▶ _DATASET EXCERPT_:
Segment Open

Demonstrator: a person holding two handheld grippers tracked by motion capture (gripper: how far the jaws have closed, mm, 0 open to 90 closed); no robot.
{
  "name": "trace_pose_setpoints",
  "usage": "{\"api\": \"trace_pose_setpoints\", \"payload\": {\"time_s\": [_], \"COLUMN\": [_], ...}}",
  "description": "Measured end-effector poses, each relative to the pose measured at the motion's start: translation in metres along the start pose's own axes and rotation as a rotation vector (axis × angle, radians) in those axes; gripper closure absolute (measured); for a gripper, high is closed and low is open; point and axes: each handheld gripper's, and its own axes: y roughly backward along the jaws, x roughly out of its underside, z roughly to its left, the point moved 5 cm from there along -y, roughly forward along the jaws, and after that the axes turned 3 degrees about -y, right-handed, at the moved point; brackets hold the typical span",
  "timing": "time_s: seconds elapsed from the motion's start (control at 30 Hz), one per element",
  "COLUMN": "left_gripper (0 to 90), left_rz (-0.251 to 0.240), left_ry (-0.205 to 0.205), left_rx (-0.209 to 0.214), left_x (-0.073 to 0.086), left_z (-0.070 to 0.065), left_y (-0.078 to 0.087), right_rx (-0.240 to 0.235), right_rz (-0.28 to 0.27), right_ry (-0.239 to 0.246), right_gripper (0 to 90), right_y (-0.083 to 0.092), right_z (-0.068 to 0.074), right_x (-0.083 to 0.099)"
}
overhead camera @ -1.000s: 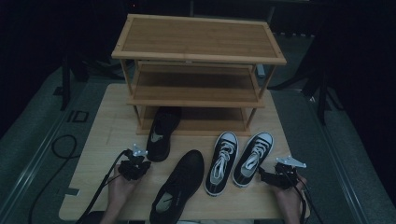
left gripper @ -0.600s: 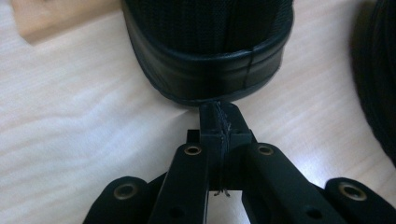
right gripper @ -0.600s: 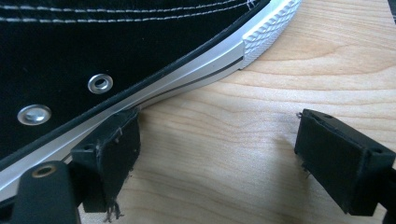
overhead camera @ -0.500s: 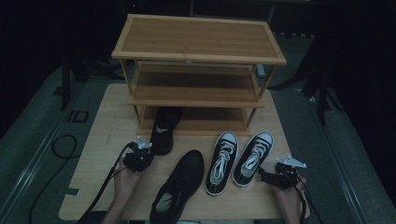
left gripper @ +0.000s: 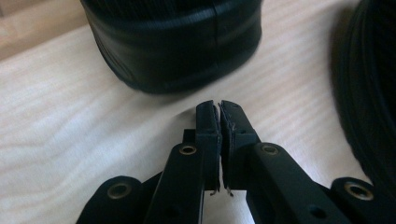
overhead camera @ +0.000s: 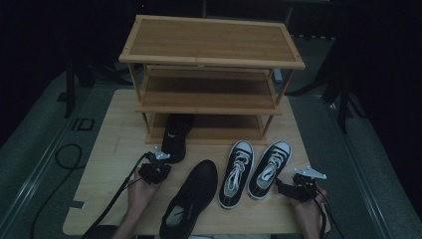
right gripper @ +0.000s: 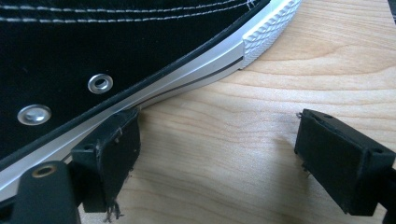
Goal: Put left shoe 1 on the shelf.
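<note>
Black shoe (overhead camera: pixel 175 135) lies with its toe under the rack's (overhead camera: pixel 211 47) bottom shelf and its heel out on the worktop (overhead camera: pixel 107 149), just ahead of the left hand-held gripper (left gripper: pixel 218 108). That gripper's jaws have just been opening but are barely parted, nothing between them — apparently released after pushing the shoe in. Since the earlier frames the shoe sits further under the shelf. Right hand-held gripper (right gripper: pixel 217 140) gapes empty beside a sneaker (right gripper: pixel 116 60) — likely waiting.
</note>
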Motion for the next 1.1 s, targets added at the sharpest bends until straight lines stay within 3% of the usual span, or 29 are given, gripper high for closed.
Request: {"api": "trace_pose_setpoints", "payload": {"time_s": [0.7, 0.83, 0.97, 1.1], "left_gripper": [87.3, 87.1, 86.7, 86.7], "left_rz": [0.003, 0.004, 0.012, 0.012], "left_ry": [0.052, 0.051, 0.012, 0.007], "left_rx": [0.021, 0.031, 0.043, 0.045], "left_x": [-0.041, -0.045, -0.050, -0.053], "left_z": [0.011, 0.010, 0.007, 0.005], "left_y": [-0.035, -0.038, -0.044, -0.046], "right_rx": [0.000, 0.000, 0.000, 0.000], "right_rz": [0.000, 0.000, 0.000, 0.000], "right_ry": [0.000, 0.000, 0.000, 0.000], "right_gripper": [14.2, 14.2, 14.2, 14.2], "right_y": [0.000, 0.000, 0.000, 0.000], "right_z": [0.000, 0.000, 0.000, 0.000], "right_x": [0.000, 0.000, 0.000, 0.000]}}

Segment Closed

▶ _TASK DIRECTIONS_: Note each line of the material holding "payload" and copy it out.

▶ _WRITTEN RESPONSE_:
  "usage": "{\"api\": \"trace_pose_setpoints\", \"payload\": {\"time_s\": [_], \"COLUMN\": [_], ...}}",
Request: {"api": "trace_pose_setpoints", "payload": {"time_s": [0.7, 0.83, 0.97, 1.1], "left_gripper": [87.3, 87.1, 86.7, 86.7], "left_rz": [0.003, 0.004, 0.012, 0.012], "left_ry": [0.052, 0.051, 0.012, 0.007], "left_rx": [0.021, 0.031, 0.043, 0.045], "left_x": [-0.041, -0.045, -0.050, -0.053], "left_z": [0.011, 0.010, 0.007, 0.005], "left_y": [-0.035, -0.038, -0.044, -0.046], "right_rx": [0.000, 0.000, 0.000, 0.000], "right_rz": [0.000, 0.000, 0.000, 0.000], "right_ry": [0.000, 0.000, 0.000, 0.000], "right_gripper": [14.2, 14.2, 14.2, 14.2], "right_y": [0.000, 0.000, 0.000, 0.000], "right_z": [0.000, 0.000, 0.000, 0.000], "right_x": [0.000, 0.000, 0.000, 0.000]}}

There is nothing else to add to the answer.